# Can I borrow 1.5 Million dollars?



## KitsuneKit (Nov 1, 2007)

As many of you may or may not know, I have decided to follow in the family business and become a villain.  I have great plans.  I need to get 1.5 million dollars so that I my buy this: Evil Underground Base
I then plan on hiring (or kidnapping) the world's top scientists in genetics and nanorobotics.
I will force (or pay) them to make a nanobot virus that will transform a person's DNA and body structure to that of a furry.
I will then release this virus into a city and have it spread.  Raccoon city, most likely.  Thus turning the entire world into furry versions of themselves.

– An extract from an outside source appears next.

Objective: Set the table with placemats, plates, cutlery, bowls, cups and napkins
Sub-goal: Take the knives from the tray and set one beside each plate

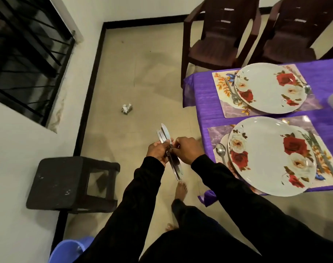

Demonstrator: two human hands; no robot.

So can I have 1.5 million dollars, please?


----------



## Amundoryn (Nov 1, 2007)

no. ^ ^


----------



## Fox Glove (Nov 1, 2007)

....
I love your cartoony way of lifestyle. <3333
Thanks for bringing my childhood back for a brief moment.


----------



## KitsuneKit (Nov 1, 2007)

RoseTheSexKitten said:
			
		

> Thanks for bringing my childhood back for a brief moment.


You're welcome.  I've been studing on how be a villain.  (*)

With any luck, I will rule the world on day.


----------



## Paul Revere (Nov 1, 2007)

PAUL <3 KITSUNE (in a platonic sort of way)


----------



## KitsuneKit (Nov 1, 2007)

Paul Revere said:
			
		

> PAUL <3 KITSUNE (in a platonic sort of way)



I WILL need test subjects...


----------



## Fox Glove (Nov 1, 2007)

KitsuneKit said:
			
		

> Paul Revere said:
> 
> 
> 
> ...


can I be a catterfly?


----------



## jesuslistenstoblackmetal (Nov 1, 2007)

I'll come.


Kitsune ftw.


----------



## Bloodangel (Nov 1, 2007)

Do you offer shares in your vilanous company?

Some sort of evil vilains pension plan perhaps?

I just want to be guarenteed I'm getting my moneys worth


----------



## Esplender (Nov 1, 2007)

Hmm. I dunno. How about giving me the highest rank in your hierarchy?


----------



## KitsuneKit (Nov 1, 2007)

Bloodangel said:
			
		

> I just want to be guarenteed I'm getting my moneys worth



When I rule the world, I'll give you Finland or maybe Australia.


----------



## Paul Revere (Nov 1, 2007)

Dibs on America


----------



## Esplender (Nov 1, 2007)

KitsuneKit said:
			
		

> I'll give you Finland or maybe Australia.



Bagsy Finland.


----------



## KitsuneKit (Nov 1, 2007)

Mind you, they all are going to have to be remained because of the new furry world...

Finland = *Fox*land

Australia = Austral*paw*

American = Ameri*cat*

Germany = *Fur*many

Canada = *Canada*


----------



## TundraWolfBlade (Nov 1, 2007)

Can i have Germany?  Oh and i can i be ur head of security. and one of ur test subjects? Beign a wofldralisk would so save me some time.


----------



## Zestence (Nov 1, 2007)

Esplender said:
			
		

> KitsuneKit said:
> 
> 
> 
> ...



really not worth it, take australia.


Can i be your local officer, you need one from each country to raise the resistance against evil human rule...and to spread propaganda posters!


----------



## KitsuneKit (Nov 1, 2007)

Kattiz said:
			
		

> Can i be your local officer, you need one from each country to raise the resistance against evil human rule...and to spread propaganda posters!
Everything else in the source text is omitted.